--- Your instructions ---
Below is a listing. Set down exactly the lines from the one containing "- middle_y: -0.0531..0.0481" through the one containing "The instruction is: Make", both ends included, and leave out the rest.
** Data follows **
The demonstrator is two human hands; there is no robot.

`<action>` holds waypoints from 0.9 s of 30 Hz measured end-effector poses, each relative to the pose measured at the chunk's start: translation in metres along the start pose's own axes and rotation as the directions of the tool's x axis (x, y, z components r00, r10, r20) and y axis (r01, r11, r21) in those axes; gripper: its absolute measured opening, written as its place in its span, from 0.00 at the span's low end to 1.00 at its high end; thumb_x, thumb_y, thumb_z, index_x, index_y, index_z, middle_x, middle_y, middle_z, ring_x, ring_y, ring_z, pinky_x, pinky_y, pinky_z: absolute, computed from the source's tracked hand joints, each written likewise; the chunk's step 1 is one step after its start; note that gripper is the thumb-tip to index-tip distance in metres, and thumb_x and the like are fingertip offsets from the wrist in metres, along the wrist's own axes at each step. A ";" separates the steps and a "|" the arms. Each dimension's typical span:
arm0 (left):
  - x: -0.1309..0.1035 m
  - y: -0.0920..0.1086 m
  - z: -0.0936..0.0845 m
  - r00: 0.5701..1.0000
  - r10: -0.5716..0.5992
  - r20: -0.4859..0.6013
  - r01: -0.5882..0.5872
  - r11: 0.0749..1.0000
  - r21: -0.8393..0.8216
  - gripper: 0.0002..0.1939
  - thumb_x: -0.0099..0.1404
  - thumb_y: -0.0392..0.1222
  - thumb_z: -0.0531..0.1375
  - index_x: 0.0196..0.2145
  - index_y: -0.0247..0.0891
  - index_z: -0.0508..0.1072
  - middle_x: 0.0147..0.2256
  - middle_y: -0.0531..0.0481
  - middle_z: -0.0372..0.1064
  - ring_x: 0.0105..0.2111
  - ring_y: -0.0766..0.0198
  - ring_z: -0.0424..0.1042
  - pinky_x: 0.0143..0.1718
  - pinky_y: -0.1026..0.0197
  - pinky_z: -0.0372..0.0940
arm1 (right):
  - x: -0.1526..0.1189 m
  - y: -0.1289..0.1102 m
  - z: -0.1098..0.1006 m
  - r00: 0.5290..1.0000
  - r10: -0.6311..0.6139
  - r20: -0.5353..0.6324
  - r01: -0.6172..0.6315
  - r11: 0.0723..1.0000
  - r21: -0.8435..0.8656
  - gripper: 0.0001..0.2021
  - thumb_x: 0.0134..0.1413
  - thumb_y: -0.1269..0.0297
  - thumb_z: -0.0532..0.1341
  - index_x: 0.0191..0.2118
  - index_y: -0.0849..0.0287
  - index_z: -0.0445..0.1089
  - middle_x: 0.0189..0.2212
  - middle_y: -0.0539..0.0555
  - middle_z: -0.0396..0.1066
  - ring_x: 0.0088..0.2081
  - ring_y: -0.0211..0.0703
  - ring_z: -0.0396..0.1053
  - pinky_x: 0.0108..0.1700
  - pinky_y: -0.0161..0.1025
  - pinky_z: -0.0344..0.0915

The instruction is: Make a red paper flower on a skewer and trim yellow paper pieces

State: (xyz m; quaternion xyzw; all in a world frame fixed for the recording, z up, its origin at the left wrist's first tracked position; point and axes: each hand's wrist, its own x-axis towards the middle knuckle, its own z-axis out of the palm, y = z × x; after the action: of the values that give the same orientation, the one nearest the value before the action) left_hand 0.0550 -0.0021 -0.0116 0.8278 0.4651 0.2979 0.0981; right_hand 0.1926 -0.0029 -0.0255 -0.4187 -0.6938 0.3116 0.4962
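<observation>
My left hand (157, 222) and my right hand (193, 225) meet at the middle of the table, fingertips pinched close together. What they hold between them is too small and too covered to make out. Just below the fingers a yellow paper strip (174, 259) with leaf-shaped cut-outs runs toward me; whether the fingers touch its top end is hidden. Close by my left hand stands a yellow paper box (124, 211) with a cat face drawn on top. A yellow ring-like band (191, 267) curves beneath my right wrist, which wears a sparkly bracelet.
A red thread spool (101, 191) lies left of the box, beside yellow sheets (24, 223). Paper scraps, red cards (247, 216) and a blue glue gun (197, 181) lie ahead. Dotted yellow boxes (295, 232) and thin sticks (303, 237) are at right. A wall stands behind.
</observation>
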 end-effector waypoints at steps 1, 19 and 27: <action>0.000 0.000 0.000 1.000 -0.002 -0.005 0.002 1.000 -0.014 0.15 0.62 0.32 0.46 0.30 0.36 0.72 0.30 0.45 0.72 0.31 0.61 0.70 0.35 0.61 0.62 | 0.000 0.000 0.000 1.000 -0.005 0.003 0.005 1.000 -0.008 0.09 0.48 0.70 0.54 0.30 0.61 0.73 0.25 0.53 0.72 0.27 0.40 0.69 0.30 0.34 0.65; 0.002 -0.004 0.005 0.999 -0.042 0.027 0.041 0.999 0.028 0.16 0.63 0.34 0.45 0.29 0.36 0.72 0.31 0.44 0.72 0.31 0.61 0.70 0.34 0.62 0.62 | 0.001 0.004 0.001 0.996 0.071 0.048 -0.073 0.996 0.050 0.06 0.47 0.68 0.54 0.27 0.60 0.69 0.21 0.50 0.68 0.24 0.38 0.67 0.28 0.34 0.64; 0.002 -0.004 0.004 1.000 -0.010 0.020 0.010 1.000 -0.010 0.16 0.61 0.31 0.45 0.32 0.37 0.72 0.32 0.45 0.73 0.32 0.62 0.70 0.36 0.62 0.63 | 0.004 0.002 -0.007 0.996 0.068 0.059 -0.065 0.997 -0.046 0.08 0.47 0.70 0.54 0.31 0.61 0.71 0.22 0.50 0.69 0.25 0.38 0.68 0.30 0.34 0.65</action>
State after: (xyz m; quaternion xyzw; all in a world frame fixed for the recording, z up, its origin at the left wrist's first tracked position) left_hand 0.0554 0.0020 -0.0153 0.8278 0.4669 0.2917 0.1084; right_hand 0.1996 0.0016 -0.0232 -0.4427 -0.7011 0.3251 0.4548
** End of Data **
--- Task answer ---
  - middle_y: -0.0531..0.0481
  - middle_z: -0.0372..0.1064
  - ring_x: 0.0105..0.2111
  - ring_y: -0.0766..0.0198
  - ring_z: -0.0424..0.1042
  - pinky_x: 0.0143..0.1718
  - pinky_y: -0.1026..0.0197
  - pinky_z: -0.0372..0.0940
arm1 (right):
  - x: -0.1526..0.1189 m
  - y: -0.1289..0.1102 m
  - z: -0.1098..0.1006 m
  - r00: 0.5290..1.0000
  - r10: -0.6311..0.6139
  - r20: -0.5353..0.6324
  - r01: -0.6172..0.6315
  - r11: 0.0723..1.0000
  - r21: -0.8435..0.8656
  - gripper: 0.0001..0.2021
  - thumb_x: 0.0134..0.1413
  - thumb_y: -0.1269..0.0297
  - thumb_z: -0.0532..0.1341
  - index_x: 0.0191..0.2118
  - index_y: -0.0849..0.0287
  - index_z: -0.0445..0.1089
  - middle_x: 0.0189..0.2212
  - middle_y: -0.0539..0.0555
  - middle_z: -0.0396..0.1066
  - ring_x: 0.0088..0.2081
  - ring_y: -0.0211..0.0703
  - ring_z: -0.0396..0.1053
  - pinky_x: 0.0108..0.1700
  - pinky_y: -0.0161..0.1025
  - pinky_z: -0.0344..0.0915

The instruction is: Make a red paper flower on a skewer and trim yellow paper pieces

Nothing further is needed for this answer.